**How to complete this task:**
What you print must match the data line for line.

########################################

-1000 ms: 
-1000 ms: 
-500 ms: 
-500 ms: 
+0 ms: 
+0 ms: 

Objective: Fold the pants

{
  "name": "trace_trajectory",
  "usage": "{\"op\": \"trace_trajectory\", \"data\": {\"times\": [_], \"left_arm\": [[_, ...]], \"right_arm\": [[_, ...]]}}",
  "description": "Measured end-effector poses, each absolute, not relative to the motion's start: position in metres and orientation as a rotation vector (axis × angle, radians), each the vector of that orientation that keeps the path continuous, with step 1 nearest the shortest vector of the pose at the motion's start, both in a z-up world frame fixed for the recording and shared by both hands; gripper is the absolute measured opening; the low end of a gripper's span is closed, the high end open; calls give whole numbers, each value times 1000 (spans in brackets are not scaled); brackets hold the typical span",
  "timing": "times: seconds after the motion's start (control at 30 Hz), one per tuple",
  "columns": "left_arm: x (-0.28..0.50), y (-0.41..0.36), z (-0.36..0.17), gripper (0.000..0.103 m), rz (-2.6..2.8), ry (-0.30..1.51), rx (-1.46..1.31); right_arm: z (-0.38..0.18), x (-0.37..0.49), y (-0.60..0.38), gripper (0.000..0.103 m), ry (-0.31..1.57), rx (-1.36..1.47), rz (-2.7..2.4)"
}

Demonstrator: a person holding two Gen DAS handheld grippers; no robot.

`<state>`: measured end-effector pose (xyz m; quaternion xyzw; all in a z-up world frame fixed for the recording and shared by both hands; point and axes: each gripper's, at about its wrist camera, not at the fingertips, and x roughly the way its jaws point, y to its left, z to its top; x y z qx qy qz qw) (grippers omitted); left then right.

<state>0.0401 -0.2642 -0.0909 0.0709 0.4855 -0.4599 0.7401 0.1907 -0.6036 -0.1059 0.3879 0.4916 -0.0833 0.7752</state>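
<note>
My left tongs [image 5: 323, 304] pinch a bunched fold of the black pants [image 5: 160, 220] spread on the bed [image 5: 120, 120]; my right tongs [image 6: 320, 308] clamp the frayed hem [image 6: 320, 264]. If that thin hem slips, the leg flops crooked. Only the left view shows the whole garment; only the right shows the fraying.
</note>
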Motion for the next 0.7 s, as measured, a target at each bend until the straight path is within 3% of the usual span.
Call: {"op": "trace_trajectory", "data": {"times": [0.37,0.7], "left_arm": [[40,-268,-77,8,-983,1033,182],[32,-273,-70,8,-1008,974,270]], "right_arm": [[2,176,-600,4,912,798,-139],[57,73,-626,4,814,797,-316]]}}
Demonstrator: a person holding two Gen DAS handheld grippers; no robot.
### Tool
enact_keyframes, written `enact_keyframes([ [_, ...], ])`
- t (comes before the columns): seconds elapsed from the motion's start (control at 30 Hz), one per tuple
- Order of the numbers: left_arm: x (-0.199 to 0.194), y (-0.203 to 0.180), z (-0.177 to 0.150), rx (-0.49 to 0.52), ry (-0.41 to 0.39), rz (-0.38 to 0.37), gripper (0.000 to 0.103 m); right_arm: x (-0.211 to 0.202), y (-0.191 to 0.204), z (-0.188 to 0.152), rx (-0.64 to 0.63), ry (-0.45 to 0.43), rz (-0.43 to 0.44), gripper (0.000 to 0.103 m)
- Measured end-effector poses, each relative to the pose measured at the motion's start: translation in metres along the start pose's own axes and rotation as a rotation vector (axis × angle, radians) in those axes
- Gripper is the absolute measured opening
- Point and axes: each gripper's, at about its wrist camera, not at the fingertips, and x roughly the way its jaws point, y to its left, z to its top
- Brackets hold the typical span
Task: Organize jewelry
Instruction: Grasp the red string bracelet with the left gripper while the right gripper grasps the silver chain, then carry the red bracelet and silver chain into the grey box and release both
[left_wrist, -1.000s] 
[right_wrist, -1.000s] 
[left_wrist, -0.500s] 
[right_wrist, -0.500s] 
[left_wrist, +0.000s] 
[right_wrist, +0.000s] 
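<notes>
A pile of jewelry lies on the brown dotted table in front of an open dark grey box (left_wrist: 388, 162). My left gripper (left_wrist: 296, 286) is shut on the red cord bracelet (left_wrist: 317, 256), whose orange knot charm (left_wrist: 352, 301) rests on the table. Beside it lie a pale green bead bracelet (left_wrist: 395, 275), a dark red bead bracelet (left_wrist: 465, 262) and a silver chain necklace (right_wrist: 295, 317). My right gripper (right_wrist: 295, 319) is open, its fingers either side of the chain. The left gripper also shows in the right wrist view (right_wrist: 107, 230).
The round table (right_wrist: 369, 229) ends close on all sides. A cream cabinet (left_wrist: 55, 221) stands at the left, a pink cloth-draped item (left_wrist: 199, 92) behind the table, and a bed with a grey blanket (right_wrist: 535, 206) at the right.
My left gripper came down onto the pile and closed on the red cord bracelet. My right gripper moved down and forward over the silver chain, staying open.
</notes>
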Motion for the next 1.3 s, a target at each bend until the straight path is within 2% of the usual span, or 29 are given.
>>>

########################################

**Exercise output:**
-1000 ms: 
-1000 ms: 
-500 ms: 
-500 ms: 
+0 ms: 
+0 ms: 

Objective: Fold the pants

{
  "name": "trace_trajectory",
  "usage": "{\"op\": \"trace_trajectory\", \"data\": {\"times\": [_], \"left_arm\": [[_, ...]], \"right_arm\": [[_, ...]]}}",
  "description": "Measured end-effector poses, each absolute, not relative to the motion's start: position in metres and orientation as a rotation vector (axis × angle, radians), each the vector of that orientation that keeps the path continuous, with step 1 nearest the shortest vector of the pose at the motion's start, both in a z-up world frame fixed for the recording and shared by both hands; gripper is the absolute measured opening; the low end of a gripper's span is closed, the high end open; calls give whole numbers, each value times 1000 (spans in brackets are not scaled); brackets hold the typical span",
  "timing": "times: seconds after the motion's start (control at 30 Hz), one per tuple",
  "columns": "left_arm: x (-0.28..0.50), y (-0.41..0.36), z (-0.36..0.17), gripper (0.000..0.103 m), rz (-2.6..2.8), ry (-0.30..1.51), rx (-1.46..1.31); right_arm: z (-0.38..0.18), x (-0.37..0.49), y (-0.60..0.38), gripper (0.000..0.103 m), ry (-0.31..1.57), rx (-1.36..1.47), rz (-2.7..2.4)"
}

Demonstrator: a person holding two Gen DAS handheld grippers; no robot.

`<state>`: measured end-effector pose (xyz m; quaternion xyzw; all in a z-up world frame fixed for the recording and shared by both hands; point and axes: each gripper's, at about its wrist camera, not at the fingertips, and x roughly the way its jaws point, y to its left, z to its top; x y z qx qy qz qw) (grippers omitted); left then right.

<state>0.0401 -0.2642 -0.0909 0.0709 0.4855 -0.4599 0.7401 0.1907 -0.6036 -0.1059 0.3879 0.4916 -0.0833 0.7752</state>
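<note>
My left tongs [image 5: 323, 304] pinch a bunched fold of the black pants [image 5: 160, 220] spread on the bed [image 5: 120, 120]; my right tongs [image 6: 320, 308] clamp the frayed hem [image 6: 320, 264]. If that thin hem slips, the leg flops crooked. Only the left view shows the whole garment; only the right shows the fraying.
</note>
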Motion for the next 0.7 s, as measured, a target at each bend until the straight path is within 3% of the usual span.
Call: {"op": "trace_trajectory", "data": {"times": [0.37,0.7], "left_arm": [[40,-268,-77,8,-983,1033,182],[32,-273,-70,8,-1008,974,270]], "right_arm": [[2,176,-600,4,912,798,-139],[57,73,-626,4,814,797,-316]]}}
Demonstrator: a person holding two Gen DAS handheld grippers; no robot.
### Tool
enact_keyframes, written `enact_keyframes([ [_, ...], ])`
- t (comes before the columns): seconds elapsed from the motion's start (control at 30 Hz), one per tuple
- Order of the numbers: left_arm: x (-0.199 to 0.194), y (-0.203 to 0.180), z (-0.177 to 0.150), rx (-0.49 to 0.52), ry (-0.41 to 0.39), rz (-0.38 to 0.37), gripper (0.000 to 0.103 m); right_arm: x (-0.211 to 0.202), y (-0.191 to 0.204), z (-0.188 to 0.152), rx (-0.64 to 0.63), ry (-0.45 to 0.43), rz (-0.43 to 0.44), gripper (0.000 to 0.103 m)
- Measured end-effector poses, each relative to the pose measured at the motion's start: translation in metres along the start pose's own axes and rotation as a rotation vector (axis × angle, radians) in those axes
- Gripper is the absolute measured opening
- Point and axes: each gripper's, at about its wrist camera, not at the fingertips, and x roughly the way its jaws point, y to its left, z to its top
- Brackets hold the typical span
Task: Organize jewelry
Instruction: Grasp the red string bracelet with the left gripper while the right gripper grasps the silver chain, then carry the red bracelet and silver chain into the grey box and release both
[left_wrist, -1.000s] 
[right_wrist, -1.000s] 
[left_wrist, -0.500s] 
[right_wrist, -0.500s] 
[left_wrist, +0.000s] 
[right_wrist, +0.000s] 
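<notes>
A pile of jewelry lies on the brown dotted table in front of an open dark grey box (left_wrist: 388, 162). My left gripper (left_wrist: 296, 286) is shut on the red cord bracelet (left_wrist: 317, 256), whose orange knot charm (left_wrist: 352, 301) rests on the table. Beside it lie a pale green bead bracelet (left_wrist: 395, 275), a dark red bead bracelet (left_wrist: 465, 262) and a silver chain necklace (right_wrist: 295, 317). My right gripper (right_wrist: 295, 319) is open, its fingers either side of the chain. The left gripper also shows in the right wrist view (right_wrist: 107, 230).
The round table (right_wrist: 369, 229) ends close on all sides. A cream cabinet (left_wrist: 55, 221) stands at the left, a pink cloth-draped item (left_wrist: 199, 92) behind the table, and a bed with a grey blanket (right_wrist: 535, 206) at the right.
My left gripper came down onto the pile and closed on the red cord bracelet. My right gripper moved down and forward over the silver chain, staying open.
</notes>
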Motion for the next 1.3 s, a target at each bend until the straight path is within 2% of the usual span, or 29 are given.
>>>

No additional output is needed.